▶ **Task to carry out**
The response should contain all of the data below, reproduced exactly, and no pictures.

### Information supplied

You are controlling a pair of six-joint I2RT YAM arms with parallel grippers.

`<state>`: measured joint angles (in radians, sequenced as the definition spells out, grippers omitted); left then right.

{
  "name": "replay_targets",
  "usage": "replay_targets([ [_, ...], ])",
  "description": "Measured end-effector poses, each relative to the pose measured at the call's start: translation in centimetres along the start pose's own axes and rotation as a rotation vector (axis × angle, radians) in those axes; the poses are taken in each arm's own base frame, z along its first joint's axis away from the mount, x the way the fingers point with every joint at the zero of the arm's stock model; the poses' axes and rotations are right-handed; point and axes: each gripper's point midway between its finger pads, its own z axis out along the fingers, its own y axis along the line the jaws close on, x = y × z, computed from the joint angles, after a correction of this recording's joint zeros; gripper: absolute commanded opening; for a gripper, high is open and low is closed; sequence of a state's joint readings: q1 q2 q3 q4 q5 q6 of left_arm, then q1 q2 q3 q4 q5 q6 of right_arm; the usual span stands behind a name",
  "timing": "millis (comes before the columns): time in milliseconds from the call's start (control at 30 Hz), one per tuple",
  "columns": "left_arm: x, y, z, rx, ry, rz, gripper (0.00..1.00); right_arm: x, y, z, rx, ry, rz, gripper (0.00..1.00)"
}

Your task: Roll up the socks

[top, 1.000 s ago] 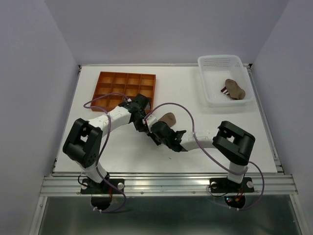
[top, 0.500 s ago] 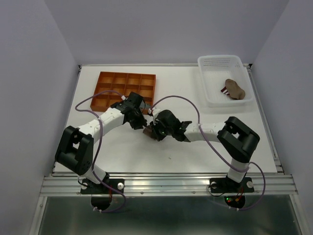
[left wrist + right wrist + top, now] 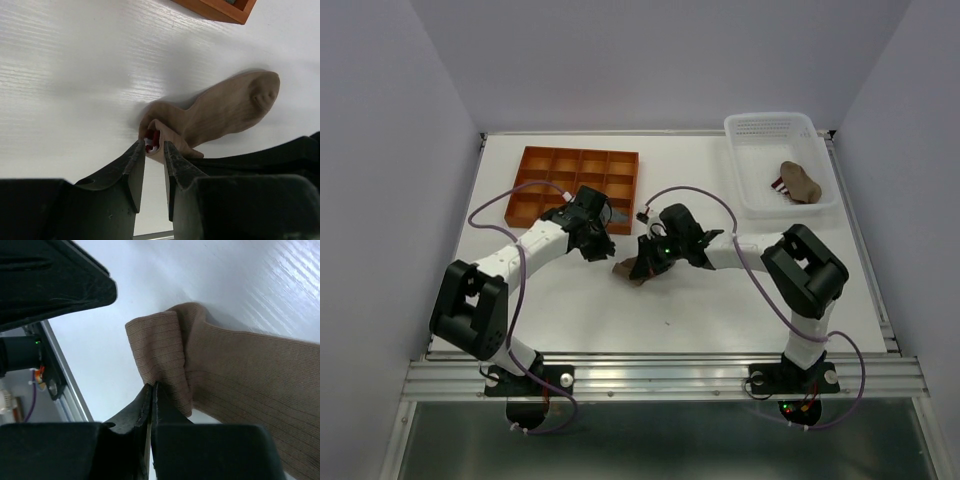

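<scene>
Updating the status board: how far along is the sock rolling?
Done: one tan-brown sock bundle with red-white stripes sits in the white plastic mesh basket. In hand: a tan ribbed fabric sock, right gripper pinching its fold, left gripper straddling its striped end. Left: finishing that roll.

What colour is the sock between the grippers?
Tan-brown; the sock shows best in the left wrist view.

Bright, even light from above fills the top view, with only faint, soft shadows under the arms (image 3: 535,245) on the white surface (image 3: 720,290). In the left wrist view a pale sheen streaks the surface, and the tan sock (image 3: 225,110) casts a soft shadow. The near fingers (image 3: 132,170) look dark and blurred.
</scene>
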<state>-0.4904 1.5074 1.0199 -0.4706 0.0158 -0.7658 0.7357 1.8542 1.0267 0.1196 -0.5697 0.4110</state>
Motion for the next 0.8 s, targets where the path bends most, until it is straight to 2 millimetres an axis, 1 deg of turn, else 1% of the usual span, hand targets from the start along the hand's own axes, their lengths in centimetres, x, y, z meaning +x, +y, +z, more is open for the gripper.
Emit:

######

▶ **Expected answer**
You are controlling a pair of six-joint I2RT YAM arms with parallel grippers.

`<state>`: measured joint angles (in radians, sequenced as the definition spells out, grippers omitted); left then right.

{
  "name": "replay_targets",
  "usage": "replay_targets([ [_, ...], ])",
  "description": "Measured end-effector poses, each relative to the pose measured at the call's start: translation in centimetres along the start pose's own axes and rotation as a rotation vector (axis × angle, radians) in those axes; the poses are taken in each arm's own base frame, z along its first joint's axis away from the mount, x the way the fingers point with every joint at the zero of the arm's stock model; the poses' axes and rotations are right-handed; point and axes: each gripper's point midway between its finger pads, its own z axis out along the fingers, its own y axis along the line the jaws close on, x = y × z, computed from the joint angles, after a correction of this recording's joint zeros; gripper: absolute commanded opening; for a gripper, high is open and low is closed; sequence of a state's joint readings: q1 q2 q3 q4 q5 q6 of left_arm, then q1 q2 q3 q4 q5 q6 of right_arm; the usual span stands behind a name",
  "timing": "millis (comes before the columns): time in milliseconds from the call's start (control at 30 Hz), one per tuple",
  "columns": "left_arm: x, y, z, rx, ry, rz, gripper (0.00..1.00); right_arm: x, y, z, rx, ry, rz, gripper (0.00..1.00)"
}

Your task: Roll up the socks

[top, 1.000 s ago] 
[top, 0.500 s ago] 
[left wrist + right wrist + top, now] 

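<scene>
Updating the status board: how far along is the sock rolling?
Done: one tan-brown sock bundle with red-white stripes sits in the white plastic mesh basket. In hand: a tan ribbed fabric sock, right gripper pinching its fold, left gripper straddling its striped end. Left: finishing that roll.

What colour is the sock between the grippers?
Tan-brown; the sock shows best in the left wrist view.

Bright, even light from above fills the top view, with only faint, soft shadows under the arms (image 3: 535,245) on the white surface (image 3: 720,290). In the left wrist view a pale sheen streaks the surface, and the tan sock (image 3: 225,110) casts a soft shadow. The near fingers (image 3: 132,170) look dark and blurred.
</scene>
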<state>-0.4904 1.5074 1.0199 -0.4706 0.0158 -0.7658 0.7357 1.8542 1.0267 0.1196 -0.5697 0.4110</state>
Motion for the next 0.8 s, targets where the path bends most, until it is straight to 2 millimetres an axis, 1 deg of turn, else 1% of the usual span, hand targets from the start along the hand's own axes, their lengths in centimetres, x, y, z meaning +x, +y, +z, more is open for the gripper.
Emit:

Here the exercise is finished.